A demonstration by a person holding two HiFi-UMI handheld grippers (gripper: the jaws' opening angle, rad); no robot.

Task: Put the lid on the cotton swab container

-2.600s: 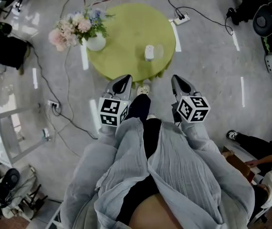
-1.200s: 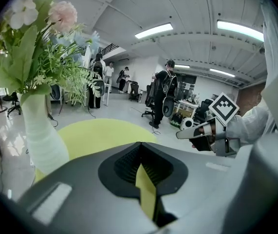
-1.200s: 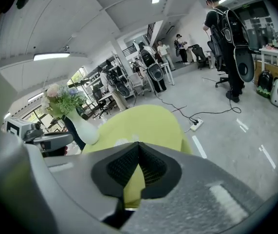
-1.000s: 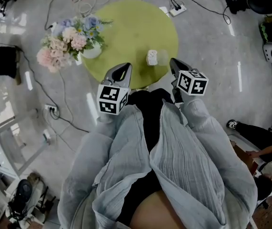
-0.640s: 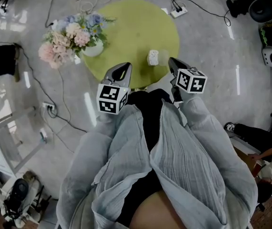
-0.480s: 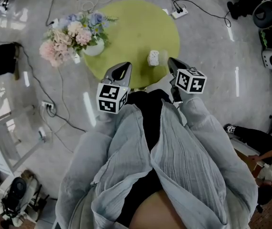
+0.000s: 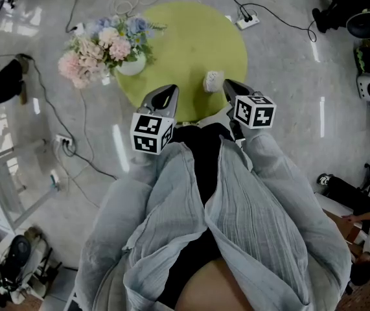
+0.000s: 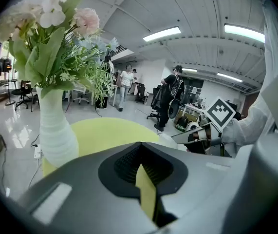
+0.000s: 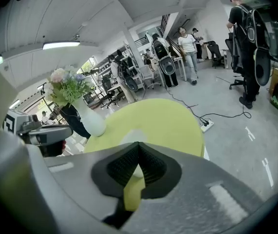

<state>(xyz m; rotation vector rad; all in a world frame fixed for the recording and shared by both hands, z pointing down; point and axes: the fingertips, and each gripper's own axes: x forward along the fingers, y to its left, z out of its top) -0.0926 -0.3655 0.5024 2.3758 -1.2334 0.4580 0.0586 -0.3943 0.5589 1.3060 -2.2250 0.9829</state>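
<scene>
The cotton swab container (image 7: pixel 212 81), small and white, stands near the front edge of the round green table (image 7: pixel 185 37). I cannot make out a separate lid in any view. My right gripper (image 7: pixel 226 85) sits just right of the container, jaws shut and empty; in the right gripper view the container (image 9: pixel 134 136) shows just beyond the closed tips (image 9: pixel 138 150). My left gripper (image 7: pixel 169 94) is over the table's front edge, left of the container, also shut with nothing held (image 8: pixel 140 149).
A white vase (image 7: pixel 131 63) of pink and blue flowers (image 7: pixel 100 41) stands at the table's left side, close ahead of the left gripper (image 8: pixel 56 130). Cables and a power strip (image 7: pixel 247 23) lie on the floor. People stand in the background.
The right gripper has moved left and forward until it is beside the container. The left gripper has stayed put. The table has drawn slightly nearer in the head view.
</scene>
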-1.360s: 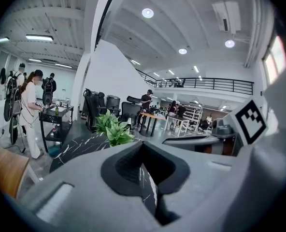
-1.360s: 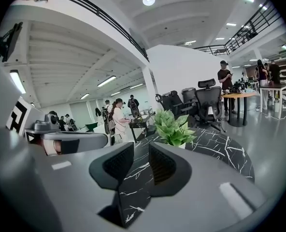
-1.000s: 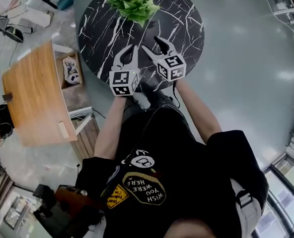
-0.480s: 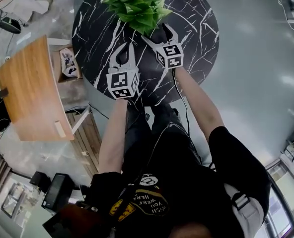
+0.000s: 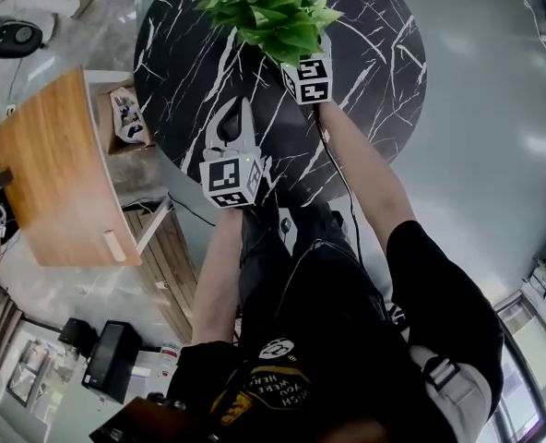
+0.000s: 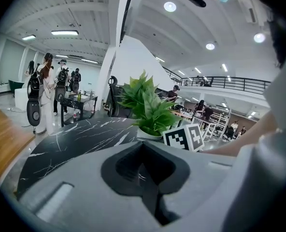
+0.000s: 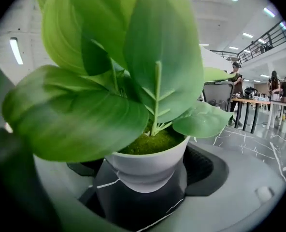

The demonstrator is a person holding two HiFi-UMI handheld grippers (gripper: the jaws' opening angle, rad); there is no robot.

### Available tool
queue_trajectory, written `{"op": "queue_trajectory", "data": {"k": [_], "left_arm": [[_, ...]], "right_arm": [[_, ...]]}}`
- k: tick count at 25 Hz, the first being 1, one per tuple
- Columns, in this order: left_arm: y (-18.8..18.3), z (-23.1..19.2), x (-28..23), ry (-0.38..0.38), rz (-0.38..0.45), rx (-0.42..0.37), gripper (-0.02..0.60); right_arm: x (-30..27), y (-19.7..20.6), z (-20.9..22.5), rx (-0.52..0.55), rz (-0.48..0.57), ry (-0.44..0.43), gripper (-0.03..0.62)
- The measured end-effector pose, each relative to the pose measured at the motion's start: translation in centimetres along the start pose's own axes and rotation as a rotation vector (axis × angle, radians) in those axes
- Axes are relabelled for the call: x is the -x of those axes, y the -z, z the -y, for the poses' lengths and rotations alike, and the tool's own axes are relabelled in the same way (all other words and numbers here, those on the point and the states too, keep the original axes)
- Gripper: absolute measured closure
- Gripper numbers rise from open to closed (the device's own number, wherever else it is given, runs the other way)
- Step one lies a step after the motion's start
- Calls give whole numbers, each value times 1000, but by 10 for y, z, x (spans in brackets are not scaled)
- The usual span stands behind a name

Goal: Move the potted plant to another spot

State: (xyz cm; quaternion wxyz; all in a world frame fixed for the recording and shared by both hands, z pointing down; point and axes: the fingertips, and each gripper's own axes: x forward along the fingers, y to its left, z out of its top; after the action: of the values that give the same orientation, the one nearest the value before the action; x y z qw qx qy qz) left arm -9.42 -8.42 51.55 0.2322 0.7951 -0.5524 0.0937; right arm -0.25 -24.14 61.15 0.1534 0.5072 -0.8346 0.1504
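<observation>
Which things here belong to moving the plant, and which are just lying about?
Job: potted plant; right gripper, fingers opening either side of its pot, not pressing; black marble table it stands on.
Lying about: left gripper, shut and empty; wooden desk; people in the background.

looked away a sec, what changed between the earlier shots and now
The right gripper reached forward to the potted plant; its fingers are opening around the white pot, not gripping. The left gripper edged forward, shut, empty. Plant unmoved on the table.
</observation>
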Motion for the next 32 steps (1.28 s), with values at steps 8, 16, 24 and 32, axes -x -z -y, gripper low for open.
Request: {"op": "queue_trajectory", "data": {"k": [8,16,24,32], "left_arm": [[-1,-14,3,-9,23,12,577],[-6,-38,13,-64,50,14,577],[-5,-94,56,-185,68,56,577],[-1,-144,110,-272,54,66,577]], "right_arm": [[-11,3,6,23,11,29,98],[-31,0,-43,57,2,-50,100],[-64,-6,-156,123,-23,-208,100],[-72,-3,-287,182,-27,-341,100]]}}
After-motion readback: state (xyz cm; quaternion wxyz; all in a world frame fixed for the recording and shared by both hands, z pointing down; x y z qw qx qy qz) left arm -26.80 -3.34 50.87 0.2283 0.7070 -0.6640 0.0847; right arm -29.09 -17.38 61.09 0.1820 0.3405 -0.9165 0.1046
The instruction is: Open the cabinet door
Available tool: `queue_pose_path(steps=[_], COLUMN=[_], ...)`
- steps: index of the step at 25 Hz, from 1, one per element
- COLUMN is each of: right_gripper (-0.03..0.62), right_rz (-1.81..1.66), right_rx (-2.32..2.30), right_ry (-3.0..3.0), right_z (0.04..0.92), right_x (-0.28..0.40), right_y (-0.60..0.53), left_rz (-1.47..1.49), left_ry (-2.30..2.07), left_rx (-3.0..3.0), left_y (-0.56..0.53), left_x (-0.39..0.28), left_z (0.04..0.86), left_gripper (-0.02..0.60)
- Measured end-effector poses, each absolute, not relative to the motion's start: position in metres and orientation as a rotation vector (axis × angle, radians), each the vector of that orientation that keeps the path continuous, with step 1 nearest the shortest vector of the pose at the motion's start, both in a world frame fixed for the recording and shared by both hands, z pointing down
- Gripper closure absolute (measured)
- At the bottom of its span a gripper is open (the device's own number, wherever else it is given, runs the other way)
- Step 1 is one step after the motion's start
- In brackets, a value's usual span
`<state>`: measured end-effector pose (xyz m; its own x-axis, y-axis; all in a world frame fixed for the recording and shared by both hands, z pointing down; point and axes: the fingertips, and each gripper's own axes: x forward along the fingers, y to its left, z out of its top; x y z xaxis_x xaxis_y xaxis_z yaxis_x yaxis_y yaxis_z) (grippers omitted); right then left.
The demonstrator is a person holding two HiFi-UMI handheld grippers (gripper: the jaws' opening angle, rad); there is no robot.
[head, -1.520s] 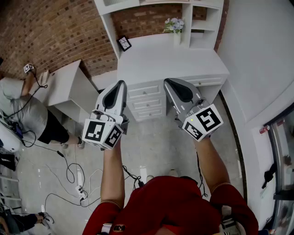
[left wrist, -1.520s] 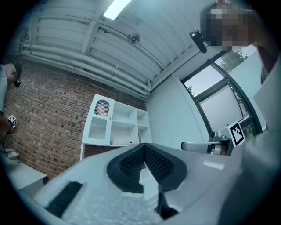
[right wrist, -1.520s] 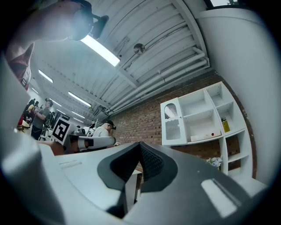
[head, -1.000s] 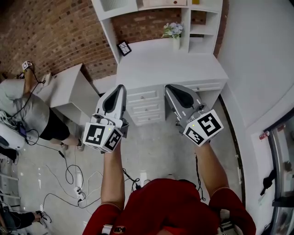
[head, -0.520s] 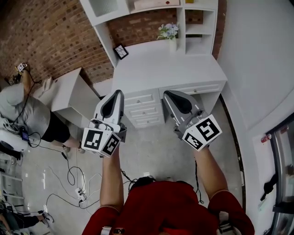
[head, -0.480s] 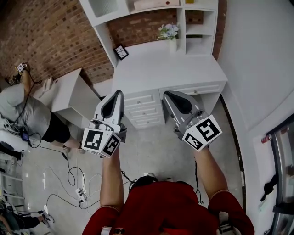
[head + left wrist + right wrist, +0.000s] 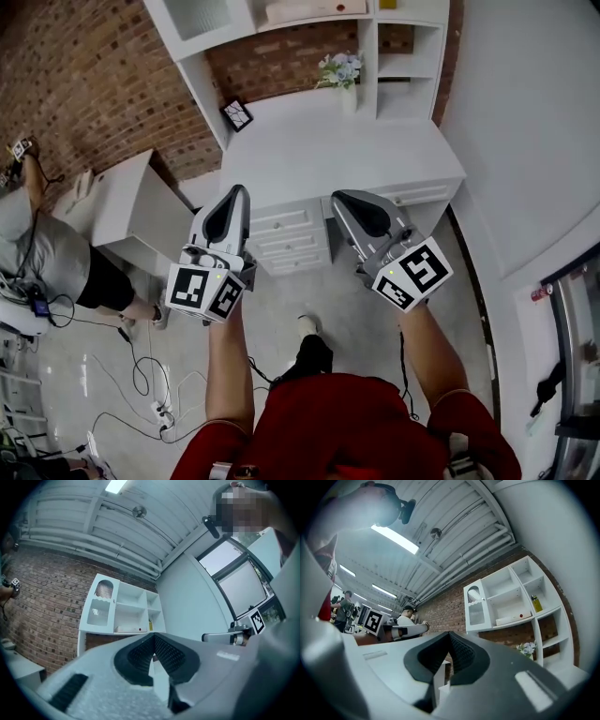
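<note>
The white hutch on the desk has a glass-fronted cabinet door (image 7: 202,14) at its upper left, and it is closed. The same cabinet door (image 7: 101,604) appears in the left gripper view and, as the cabinet door (image 7: 476,606), in the right gripper view. My left gripper (image 7: 234,192) hovers in front of the desk drawers, jaws together and holding nothing. A little to its right, my right gripper (image 7: 342,197) is at the same height, also shut and empty. Both point slightly upward and are well short of the hutch.
The white desk (image 7: 375,141) carries a flower vase (image 7: 342,75) and a small framed picture (image 7: 236,114). Drawers (image 7: 291,234) sit below its top. A low white table (image 7: 117,202) and a person (image 7: 47,253) are at the left. Cables (image 7: 141,375) lie on the floor.
Both grippers have come forward toward the desk, and the desk now lies closer below them. My foot has stepped into view on the floor.
</note>
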<state>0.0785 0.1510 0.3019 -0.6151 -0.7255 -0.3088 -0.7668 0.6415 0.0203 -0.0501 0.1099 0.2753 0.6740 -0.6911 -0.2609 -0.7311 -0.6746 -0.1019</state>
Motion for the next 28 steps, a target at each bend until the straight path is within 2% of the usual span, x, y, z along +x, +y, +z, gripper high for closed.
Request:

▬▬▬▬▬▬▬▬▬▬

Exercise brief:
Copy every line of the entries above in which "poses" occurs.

Response below:
- Axes are relabelled for the call: x is the -x of those axes, y the -z, z the -y, for the poses' lengths and rotations alike, and the tool's own axes are relabelled in the same way (all other words and numbers here, those on the point and the states too, keep the original axes)
- Measured end-effector poses, each absolute, not relative to the motion's start: position in metres and orientation as a rotation vector (axis × angle, radians), each the vector of that orientation that keeps the path continuous, with step 1 nearest the shortest vector of the pose at the motion's start, both in a world frame fixed for the recording and shared by both hands, z pointing down

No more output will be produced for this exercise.